> **Source data**
>>>>>
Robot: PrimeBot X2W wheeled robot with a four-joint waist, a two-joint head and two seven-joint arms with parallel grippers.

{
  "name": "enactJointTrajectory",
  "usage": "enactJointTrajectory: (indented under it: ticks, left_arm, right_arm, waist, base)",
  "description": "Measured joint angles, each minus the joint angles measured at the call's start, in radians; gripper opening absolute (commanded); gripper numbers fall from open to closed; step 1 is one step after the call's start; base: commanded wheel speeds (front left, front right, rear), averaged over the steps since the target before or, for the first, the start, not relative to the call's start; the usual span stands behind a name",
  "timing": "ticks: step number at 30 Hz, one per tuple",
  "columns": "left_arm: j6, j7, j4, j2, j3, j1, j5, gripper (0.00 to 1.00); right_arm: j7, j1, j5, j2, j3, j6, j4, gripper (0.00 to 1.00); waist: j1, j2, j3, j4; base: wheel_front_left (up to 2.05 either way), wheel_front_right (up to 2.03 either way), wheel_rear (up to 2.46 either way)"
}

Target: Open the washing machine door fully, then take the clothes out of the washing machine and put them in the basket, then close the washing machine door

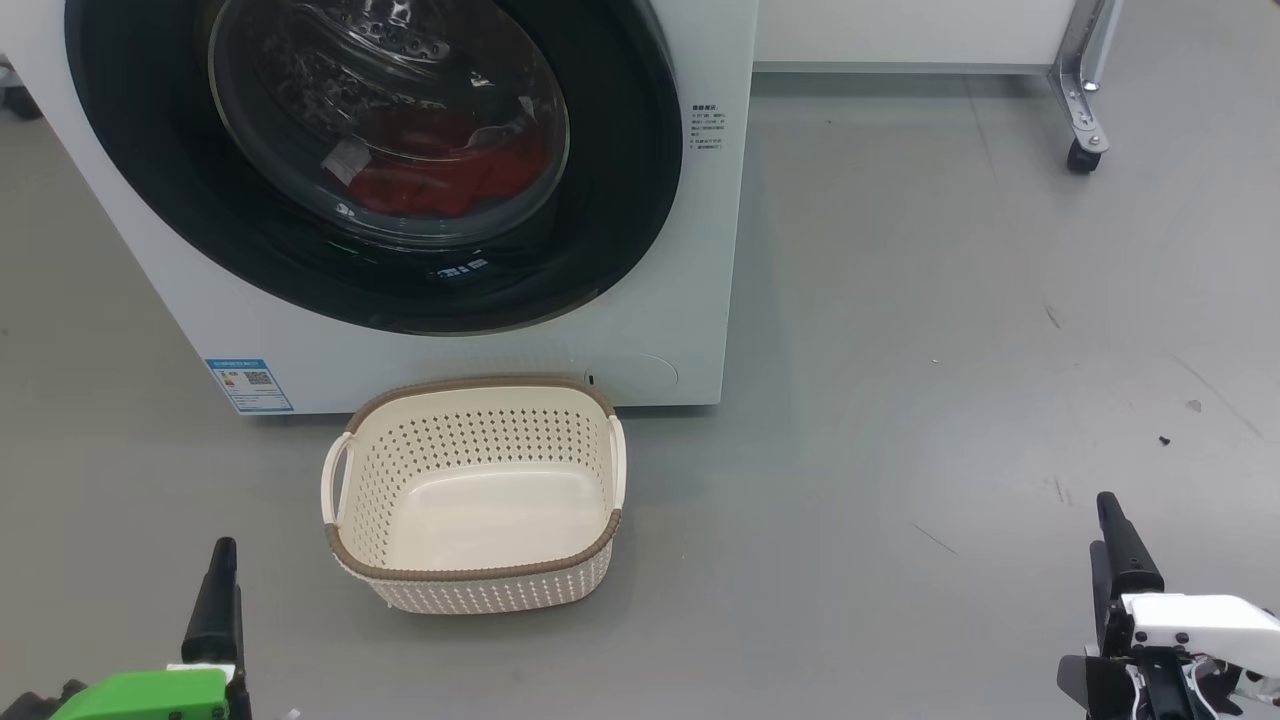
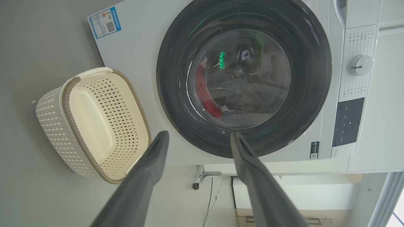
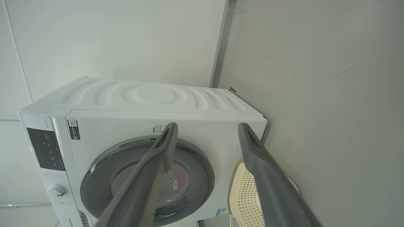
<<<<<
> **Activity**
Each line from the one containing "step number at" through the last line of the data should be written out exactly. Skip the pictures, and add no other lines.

> **Answer for the task**
  "timing": "ticks: step number at 30 Hz, one per tuple",
  "columns": "left_arm: j6, j7, j4, j2, j3, j1, j5, gripper (0.00 to 1.00); right_arm: j7, j1, j5, j2, j3, j6, j4, gripper (0.00 to 1.00); waist: j1, j2, j3, j4; base: wheel_front_left (up to 2.05 either way), wheel_front_right (up to 2.03 either way), wheel_rear (up to 2.46 either way)"
}

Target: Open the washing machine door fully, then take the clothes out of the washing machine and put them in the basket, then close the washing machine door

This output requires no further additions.